Who needs linear structure!?
Ulysses needs a leisurely pace. I want to relish it, not rush it. I dislike reading Ulysses at work because there are too many distractions and time constraints; e.g. 15 minute breaks provide just enough time to really get into the scene and then you have to abruptly go back to shelving and patrons. Henceforth, Ulysses will be my “weekend book” until I’ve finished it. (Hey, I make up the rules here.)

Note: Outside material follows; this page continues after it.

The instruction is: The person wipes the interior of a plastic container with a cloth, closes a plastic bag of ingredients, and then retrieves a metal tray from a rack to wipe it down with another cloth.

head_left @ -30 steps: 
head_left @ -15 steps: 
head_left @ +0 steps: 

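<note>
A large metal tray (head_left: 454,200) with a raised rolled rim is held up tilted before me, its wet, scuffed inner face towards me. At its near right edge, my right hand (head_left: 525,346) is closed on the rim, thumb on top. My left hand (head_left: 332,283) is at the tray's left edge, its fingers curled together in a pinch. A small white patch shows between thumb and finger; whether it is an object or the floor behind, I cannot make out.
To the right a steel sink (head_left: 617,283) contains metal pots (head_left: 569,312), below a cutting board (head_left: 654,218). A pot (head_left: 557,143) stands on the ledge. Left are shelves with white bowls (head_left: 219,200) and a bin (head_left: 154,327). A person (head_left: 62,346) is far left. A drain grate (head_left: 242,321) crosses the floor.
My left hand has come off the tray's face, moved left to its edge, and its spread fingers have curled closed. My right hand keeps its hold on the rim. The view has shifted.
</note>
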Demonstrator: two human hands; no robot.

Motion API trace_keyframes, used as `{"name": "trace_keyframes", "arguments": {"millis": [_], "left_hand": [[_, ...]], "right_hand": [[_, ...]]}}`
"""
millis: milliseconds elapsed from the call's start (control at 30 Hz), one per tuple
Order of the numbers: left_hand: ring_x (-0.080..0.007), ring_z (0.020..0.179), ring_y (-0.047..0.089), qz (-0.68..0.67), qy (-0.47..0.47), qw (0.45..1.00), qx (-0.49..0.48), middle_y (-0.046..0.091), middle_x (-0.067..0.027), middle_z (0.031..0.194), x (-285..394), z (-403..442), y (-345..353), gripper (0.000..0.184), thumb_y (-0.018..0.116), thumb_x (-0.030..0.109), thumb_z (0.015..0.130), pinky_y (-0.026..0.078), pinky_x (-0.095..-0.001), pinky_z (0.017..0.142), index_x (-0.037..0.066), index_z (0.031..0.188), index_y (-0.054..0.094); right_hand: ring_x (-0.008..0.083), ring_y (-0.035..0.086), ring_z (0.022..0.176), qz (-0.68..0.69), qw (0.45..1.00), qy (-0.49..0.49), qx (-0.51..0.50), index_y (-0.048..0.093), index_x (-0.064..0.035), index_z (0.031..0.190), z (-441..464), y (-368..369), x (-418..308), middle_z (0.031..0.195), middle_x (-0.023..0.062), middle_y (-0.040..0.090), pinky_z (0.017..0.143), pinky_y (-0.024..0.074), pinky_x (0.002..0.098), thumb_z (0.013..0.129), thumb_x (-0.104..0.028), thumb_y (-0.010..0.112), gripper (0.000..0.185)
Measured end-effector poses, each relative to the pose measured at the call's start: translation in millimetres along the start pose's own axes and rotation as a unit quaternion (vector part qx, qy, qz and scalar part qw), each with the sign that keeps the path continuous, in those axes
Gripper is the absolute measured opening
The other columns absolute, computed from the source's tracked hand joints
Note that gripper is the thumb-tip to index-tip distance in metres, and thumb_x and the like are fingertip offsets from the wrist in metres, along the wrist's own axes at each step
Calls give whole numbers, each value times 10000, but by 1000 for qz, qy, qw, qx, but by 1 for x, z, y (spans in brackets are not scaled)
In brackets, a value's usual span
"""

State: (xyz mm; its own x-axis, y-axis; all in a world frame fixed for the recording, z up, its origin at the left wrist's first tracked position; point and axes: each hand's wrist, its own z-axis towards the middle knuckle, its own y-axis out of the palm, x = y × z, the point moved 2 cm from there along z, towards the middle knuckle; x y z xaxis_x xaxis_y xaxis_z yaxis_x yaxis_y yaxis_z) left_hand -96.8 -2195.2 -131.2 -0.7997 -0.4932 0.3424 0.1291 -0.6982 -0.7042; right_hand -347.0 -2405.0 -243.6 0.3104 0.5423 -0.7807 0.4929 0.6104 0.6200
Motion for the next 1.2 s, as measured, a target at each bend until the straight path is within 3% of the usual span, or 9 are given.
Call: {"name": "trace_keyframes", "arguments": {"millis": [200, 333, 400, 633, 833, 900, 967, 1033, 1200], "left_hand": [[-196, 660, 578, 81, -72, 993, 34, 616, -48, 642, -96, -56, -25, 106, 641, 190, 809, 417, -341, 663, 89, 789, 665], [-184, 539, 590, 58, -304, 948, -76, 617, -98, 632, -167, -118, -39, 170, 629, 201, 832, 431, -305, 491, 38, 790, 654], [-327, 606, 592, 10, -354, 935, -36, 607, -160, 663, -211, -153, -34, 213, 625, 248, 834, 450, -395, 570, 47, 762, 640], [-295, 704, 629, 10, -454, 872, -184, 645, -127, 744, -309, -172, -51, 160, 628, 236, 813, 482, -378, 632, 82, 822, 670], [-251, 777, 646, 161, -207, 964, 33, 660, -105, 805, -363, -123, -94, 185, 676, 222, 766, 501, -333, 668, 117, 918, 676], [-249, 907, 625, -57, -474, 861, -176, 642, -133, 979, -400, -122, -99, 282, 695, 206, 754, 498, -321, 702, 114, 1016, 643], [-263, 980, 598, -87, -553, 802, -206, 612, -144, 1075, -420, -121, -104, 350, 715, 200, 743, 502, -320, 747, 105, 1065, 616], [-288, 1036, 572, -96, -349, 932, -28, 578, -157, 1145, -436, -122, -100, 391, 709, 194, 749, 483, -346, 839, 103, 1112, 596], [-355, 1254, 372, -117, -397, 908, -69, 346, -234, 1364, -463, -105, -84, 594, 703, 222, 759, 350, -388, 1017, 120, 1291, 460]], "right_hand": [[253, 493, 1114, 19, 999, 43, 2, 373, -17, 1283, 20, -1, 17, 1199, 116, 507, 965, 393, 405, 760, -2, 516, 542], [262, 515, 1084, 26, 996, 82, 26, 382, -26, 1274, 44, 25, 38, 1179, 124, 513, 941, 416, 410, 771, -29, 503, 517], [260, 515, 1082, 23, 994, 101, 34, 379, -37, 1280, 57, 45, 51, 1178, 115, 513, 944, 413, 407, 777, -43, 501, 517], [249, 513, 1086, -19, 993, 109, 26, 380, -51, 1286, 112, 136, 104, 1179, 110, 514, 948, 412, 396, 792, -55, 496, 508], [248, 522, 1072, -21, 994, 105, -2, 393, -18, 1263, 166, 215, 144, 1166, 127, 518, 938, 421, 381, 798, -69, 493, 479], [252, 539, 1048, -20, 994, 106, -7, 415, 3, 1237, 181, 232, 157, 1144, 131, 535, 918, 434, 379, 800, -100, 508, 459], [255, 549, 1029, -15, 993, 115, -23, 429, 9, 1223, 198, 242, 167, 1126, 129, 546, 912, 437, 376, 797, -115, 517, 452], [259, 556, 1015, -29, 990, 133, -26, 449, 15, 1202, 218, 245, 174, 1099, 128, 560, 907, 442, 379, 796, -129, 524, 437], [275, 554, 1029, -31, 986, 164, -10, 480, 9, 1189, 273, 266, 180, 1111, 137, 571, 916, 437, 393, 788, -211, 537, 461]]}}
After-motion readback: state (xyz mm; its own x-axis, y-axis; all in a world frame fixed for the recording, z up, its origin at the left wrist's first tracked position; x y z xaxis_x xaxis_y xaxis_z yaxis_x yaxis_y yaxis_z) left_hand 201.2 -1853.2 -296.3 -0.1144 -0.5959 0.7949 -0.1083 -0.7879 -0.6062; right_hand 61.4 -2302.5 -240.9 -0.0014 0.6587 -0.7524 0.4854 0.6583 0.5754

Last week I thought more about Ulysses than I read from it, which is what makes me want to take longer with it. So (drumroll) today at work I rented Dracula. The only prior knowledge I have of this book is a) the episode of Buffy the Vampire Slayer in which Dracula arrives in Sunnydale to seduce Ms. Summers b) Elizabeth Kostova’s meta-fiction awesomeness (The Historian) and c) Weekends with Vlad, one man’s obsessive quest for the Dracula of fact and fiction.
Apparently, Bram Stoker spent seven years writing Dracula, which is the same amount of time it took Joyce to write Ulysses. But Dracula is like…300 pages shorter and Bram had a day job while he wrote this book (rumor has it that Joyce joked that a good day of work was one that yielded seven perfect words). I plan to finish Dracula within the week, paying special attention to the creation of an effective villain. What? Did you think I was just reading without any kind of strategy as to what I wanted to learn from each of these books? Pah! Rest assured, I am a girl with a scheme.